Planning board reviewers told the town board they believe the Integrated Waste Services (IWS) second-round draft environmental impact statement (DEIS) largely responded to earlier information requests but left material questions about runoff, leachate disposal and off-site vehicle storage unresolved.
Reviewers said the DEIS shows geotechnical borings and laboratory analyses that the report says found no contamination above applicable cleanup objectives; the reviewers agreed that the sampling appears to have been performed and reported, but said the town should seek an independent technical review. They also noted the DEIS explains leachate collection and off-site disposal but does not clearly identify which licensed wastewater treatment facility will receive trucked leachate.
The DEIS describes stormwater and leachate flows from the IWS site that, according to the report and reviewers'analysis, route in part onto the neighboring property known as Amy's Kitchen. Reviewers warned that at least two flow paths were identified: sheet flow toward the northeast of the site and a 12-inch culvert that discharges onto Amy's parcel. Board members said that past operations have produced visible leachate on Hartley Road after rain, and expressed concern about additional runoff when the proposed building footprint is enlarged.

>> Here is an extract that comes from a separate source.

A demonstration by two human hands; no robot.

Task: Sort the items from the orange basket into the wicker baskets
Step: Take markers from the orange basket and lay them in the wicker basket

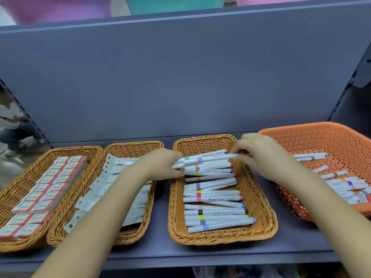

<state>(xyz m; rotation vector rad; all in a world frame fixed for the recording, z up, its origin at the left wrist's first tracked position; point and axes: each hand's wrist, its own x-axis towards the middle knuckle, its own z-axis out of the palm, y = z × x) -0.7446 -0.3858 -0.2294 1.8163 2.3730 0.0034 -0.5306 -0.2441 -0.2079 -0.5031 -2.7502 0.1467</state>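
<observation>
Three wicker baskets and an orange basket [329,137] stand in a row on a grey shelf [200,255]; the marker basket [259,205], third from the left, serves as the landmark. Farthest left of it, the first basket [24,177] holds flat red-edged packs [50,183] laid in rows. The second basket [132,149], just left of the marker basket and touching the first, holds pale carded packets [100,177] fanned in an overlapping line.

The left hand [162,163] reaches over the second basket to the marker basket's far left rim; its fingers curl round the left ends of a small bundle of markers [202,160] at the top of the pile. The bundle lies crosswise at the far end of the marker basket, above the other white markers [212,199] with coloured bands that fill it.

The right hand [259,151] is over the marker basket's far right corner. Its fingertips pinch the right end of the bundle's upper marker, though motion blur makes the exact finger hold hard to read.

Right of the marker basket and apart from it, the orange basket sits tilted, with loose markers [345,187] heaped in its near half and a couple [309,156] nearer its middle.
</observation>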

Reviewers asked for clearer engineering solutions rather than descriptions of how runoff will move off site. They recommended that the town require IWS to provide either a treatment plan, a containment/holding system sized for a major runoff or firefighting event, or evidence that a licensed contractor and a receiving treatment plant are in place for all off-site leachate removals. The DEIS notes the facility removed about 78,600 gallons of leachate for off-site disposal in 2024; reviewers said they could not find a specific, named receiving plant in the materials.
The committee also raised land-use compliance concerns. Reviewers reported that IWS acknowledged using leased adjacent acreage beyond its permitted footprint to stage trucks and stored material. Members said town code limits the amount of land in the town that may be used for solid waste purposes, and that storage of loaded municipal solid waste (MSW) vehicles on leased properties without explicit town approval could violate local rules. The DEIS and accompanying materials indicate trucks are sometimes staged on neighboring parcels; reviewers pressed the town to confirm whether those leased areas are allowable under local permits and whether the site is properly fenced as required by state and local codes.

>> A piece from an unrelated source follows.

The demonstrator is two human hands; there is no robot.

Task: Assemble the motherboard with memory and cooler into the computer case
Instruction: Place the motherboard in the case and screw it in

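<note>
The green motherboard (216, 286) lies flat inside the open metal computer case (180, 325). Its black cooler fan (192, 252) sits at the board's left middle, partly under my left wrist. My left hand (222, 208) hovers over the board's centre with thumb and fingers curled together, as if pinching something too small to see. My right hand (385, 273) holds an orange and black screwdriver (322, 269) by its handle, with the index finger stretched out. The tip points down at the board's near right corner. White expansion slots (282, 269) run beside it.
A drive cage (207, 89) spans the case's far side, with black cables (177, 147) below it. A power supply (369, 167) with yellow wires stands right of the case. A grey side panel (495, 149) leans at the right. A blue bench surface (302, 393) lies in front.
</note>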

Traffic and vehicle operations were another area of concern. The DEIS lists an average of 142 truck movements per day (113 inbound, 29 outbound). Reviewers said tire- and truck-wash protocols, loading-area controls and pavement cleaning should be clarified and, where appropriate, incorporated into permit conditions so that contaminated water from equipment or truck washing is routed to the facility's leachate collection system rather than leaving the property.
The planning reviewers framed their role narrowly: their recommendation to the town board was whether the DEIS is complete for public review, not whether the project should be approved. Several members said the DEIS may be "complete" in the sense that the company attempted to answer the prior comments, while the substance and adequacy of those answers would be tested during the public comment and subsequent review phases. The committee suggested the town enlist subject-matter experts (soil remediation, geotechnical, and wastewater treatment) to vet sampling methods, analytical results and leachate disposal plans before the town board acts.
Next steps the committee identified include asking IWS to: name the licensed facility that will accept leachate; provide engineering plans or a contingency design to contain and treat large volumes of runoff or firefighting water; document any off-site leased areas used for waste storage or truck staging and show legal authorization for those uses; and confirm fencing or other site security that local and state codes require.
The planning reviewers did not take a formal vote at the meeting; instead they planned to forward their completeness recommendation and any technical questions to the town board for the board's upcoming agenda and public hearing process.